Si a eso le sumamos, el impeachment de Trump, la guerra comercial con China, el asesinato del líder militar iraní y sus posibles consecuencias en la zona, con el impacto en el precio del petróleo y en los mercados de valores, los incendios devastadores en Australia, las revueltas en Hong Kong…, el panorama con el que afrontaremos el año no es muy halagüeño. Sin hablar de la manipulación mediática que hacen ciertas organizaciones variopintas y dispares, de la pequeña Greta. Qué duro debe ser que te digan que siempre tienes que rezongar en lugar de hablar y que la sonrisa no puede formar parte de tu expresividad.

¿Y en nuestra industria? Pues partiendo de la base que todo lo anterior va a afectar en mayor o menor medida a nuestros clientes y que esa sensación de mundo convulso repercutirá en sus ventas, no auguro un año “sencillo”, utilizando un término eufemístico, para no parecer muy derrotista. De hecho, si la inversión publicitaria a nivel mundial se mantiene en términos reales en niveles de 2019, nos deberíamos “dar con un canto en los dientes”. Es decir, ser felices.

Lo que sí creo es que éste debe ser el año de “dar un golpe en la mesa” y, con convicción, cambiar la dinámica de nuestro negocio, porque se nos está agotando el tiempo y nuestra industria puede reducirse drásticamente. Cambiar las relaciones con nuestros clientes, haciéndolas más sanas, confiables y transparentes con un sistema de remuneración basado más en los resultados obtenidos, cubiertos costes y un mínimo margen, y en el valor de lo que aportamos, que en el coste del equipo que gestiona la relación.
Debemos ser capaces de aplicar todos los desarrollos tecnológicos, plataformas de data y analítica, nuestra capacidad creativa generando contenidos relevantes, para que las inversiones de nuestros clientes sean más eficientes y efectivas y les permitan lograr sus objetivos de negocio (los de comunicación dejaron de ser relevantes hace tiempo).
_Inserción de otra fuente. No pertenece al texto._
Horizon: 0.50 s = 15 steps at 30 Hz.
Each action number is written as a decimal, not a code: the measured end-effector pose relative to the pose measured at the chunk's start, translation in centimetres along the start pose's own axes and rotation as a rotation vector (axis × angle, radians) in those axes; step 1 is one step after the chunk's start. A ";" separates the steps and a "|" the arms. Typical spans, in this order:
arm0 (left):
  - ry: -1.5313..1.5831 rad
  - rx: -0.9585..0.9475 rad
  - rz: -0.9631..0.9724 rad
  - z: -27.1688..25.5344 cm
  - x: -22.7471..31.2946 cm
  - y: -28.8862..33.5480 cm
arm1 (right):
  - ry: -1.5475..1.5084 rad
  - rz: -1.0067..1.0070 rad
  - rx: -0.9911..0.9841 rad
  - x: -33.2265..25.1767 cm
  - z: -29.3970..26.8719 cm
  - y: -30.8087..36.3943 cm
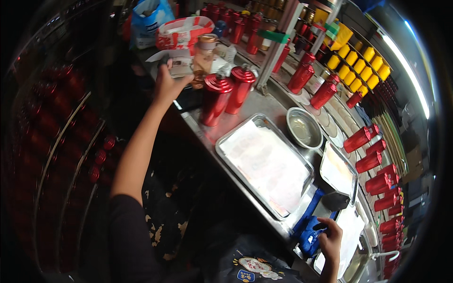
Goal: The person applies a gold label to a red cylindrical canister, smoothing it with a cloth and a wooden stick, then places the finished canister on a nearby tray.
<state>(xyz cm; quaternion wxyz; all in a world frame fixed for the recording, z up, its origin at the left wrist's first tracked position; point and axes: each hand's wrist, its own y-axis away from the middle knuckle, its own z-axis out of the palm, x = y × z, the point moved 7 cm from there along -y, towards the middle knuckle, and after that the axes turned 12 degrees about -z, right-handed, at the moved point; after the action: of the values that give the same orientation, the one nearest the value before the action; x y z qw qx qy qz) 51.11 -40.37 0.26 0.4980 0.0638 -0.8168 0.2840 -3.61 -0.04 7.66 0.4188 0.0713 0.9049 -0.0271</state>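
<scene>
My left hand is stretched out at the far left end of the metal bench, thumb and fingers apart with nothing seen in them. It is close to a clear bottle of amber colour and some pale papers or packets. Two shiny red metal canisters with stepped lids, one in front and one behind, stand upright just right of it. My right hand hovers beside a crumpled blue cloth, fingers bent and apart, apparently holding nothing. A dark, flat-sided object lies beyond that hand.
A tray with a white sheet lies mid-bench. Behind it are a steel bowl and a smaller tray. Red canisters line a conveyor beyond, past a metal post. Yellow cylinders are racked behind. Racks of red parts stand left.
</scene>
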 end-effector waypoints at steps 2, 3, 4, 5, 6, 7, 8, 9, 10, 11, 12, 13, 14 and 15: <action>-0.063 0.046 0.047 4.3 1.7 -4.4 | 0.044 0.044 0.059 1.0 -2.2 1.0; -0.160 0.083 0.072 6.2 1.0 -6.2 | 0.053 0.022 0.108 2.5 -3.4 2.0; -0.183 0.023 -0.033 8.7 -0.1 -7.6 | 0.061 0.005 0.169 4.7 -4.7 3.5; -0.211 -0.042 -0.136 11.1 -1.3 -8.3 | 0.068 -0.007 0.230 6.2 -5.7 4.7; -0.163 -0.039 -0.077 10.5 -4.4 -10.6 | -0.097 0.121 0.235 6.3 -5.9 4.5; -0.113 -0.035 -0.008 9.2 -6.5 -13.2 | -0.079 0.108 0.228 7.7 -5.5 4.5; -0.077 -0.087 -0.113 12.5 -5.8 -11.0 | -0.066 0.158 0.289 8.5 -6.6 6.5; -0.053 -0.134 -0.220 14.9 -5.0 -8.8 | -0.053 0.202 0.346 9.0 -7.5 8.2; -0.099 -0.077 -0.170 14.3 -3.7 -8.9 | -0.053 0.195 0.343 9.0 -8.0 8.4; -0.154 -0.010 -0.121 12.7 -3.4 -9.5 | -0.074 0.231 0.305 8.7 -8.2 7.8; -0.161 0.011 -0.212 10.5 -5.8 -12.5 | -0.118 0.175 0.306 9.3 -8.1 6.6; -0.156 0.016 -0.227 11.5 -3.9 -11.7 | -0.113 0.179 0.354 9.5 -8.4 7.3; -0.150 0.028 -0.235 11.6 -1.0 -11.0 | -0.103 0.189 0.372 9.8 -7.9 7.2; -0.157 0.061 -0.242 10.3 1.9 -10.5 | -0.085 0.169 0.374 9.6 -7.9 7.4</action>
<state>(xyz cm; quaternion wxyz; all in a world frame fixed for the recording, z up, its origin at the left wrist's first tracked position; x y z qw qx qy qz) 46.23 -54.21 2.56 0.4612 0.1991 -0.8305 0.2409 -14.54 9.13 5.52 0.4366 0.2223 0.8565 -0.1622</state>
Sin embargo, todo lo anterior será imposible si no cumplimos con una condición previa y es que debemos ser honestos entre nosotros. Competir en franca lid, usando cada uno nuestras fortalezas, pero siempre dentro de los márgenes de la sensatez y la profesionalidad. Alegrarnos “sinceramente” cuando ganamos un cliente, pero no porque “se lo quitamos” a nuestra competencia…, al precio que sea (algunos casos hemos tenido en España en los últimos meses), sino porque nuestra propuesta ha sido la mejor y no la hemos regalado.

Respeto. Esta debe ser la palabra que debe marcar nuestro día a día de trabajo. Respeto con nuestro mercado, nuestros competidores, clientes, medios, empleados y por encima de todos, con los destinatarios de nuestro trabajo: los consumidores.

Ese mismo respeto debe exigirse a nuestros clientes para que pongan en valor nuestro trabajo y nos remuneren adecuadamente por ello y que no se dejen seducir “por cantos de sirena” de algunas agencias que quieren ganar relaciones a costa de lo que sea. Cortoplacistas, pero no hay pocas…
Ojalá lo logremos. ¡Feliz 2020 a todos!